Hi Sundance.....
Thankyou for your reply - it was really helpful. I am also 24 and the stuff (hate the word abuse because I dont even know if thats what it was) happened between the ages of about 8-10. I just hate the way that it has left me feeling. I think that I used the binge/purge cycle of bulimia to block out the feelings and, because I am thinking about it a lot, the binging has got worse.
I have been seeing my current therapist for about 7 months and, although I find it fairly easy to talk about the bulimia and other things, I just cant talk about difficult issues. I did write a letter to him (a really long one) but since then have tried to forget about it, and pretend that he never read it. He suggested last time that he read it out loud but never got round to it. Have only just started to cry in therapy - something which I find very difficult to do in front of people.

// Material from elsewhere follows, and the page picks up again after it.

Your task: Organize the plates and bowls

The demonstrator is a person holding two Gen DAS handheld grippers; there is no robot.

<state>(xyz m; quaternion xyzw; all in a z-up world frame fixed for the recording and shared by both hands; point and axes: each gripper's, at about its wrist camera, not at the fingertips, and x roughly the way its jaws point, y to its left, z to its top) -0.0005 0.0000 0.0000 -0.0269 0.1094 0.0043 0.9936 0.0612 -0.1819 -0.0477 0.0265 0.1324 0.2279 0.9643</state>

I think I am just so confused right now - have only recently linked up certain events and the way things have happened to the past (or maybe I am clutching at straws). I dont know - Im just confused and scared. I just wish I could remember everything forget about it. I dont want to keep binging to block it all out because I know that isnt healthy, and I dont want to continue with the self injury because it is very difficult to hide.
Would be interested to hear of the books about PTSD which you mentioned. I got a good one from the library called "Overcoming Traumatic Stress" which is very informative and has various exercises which look like they could be of use (havent tried them yet though).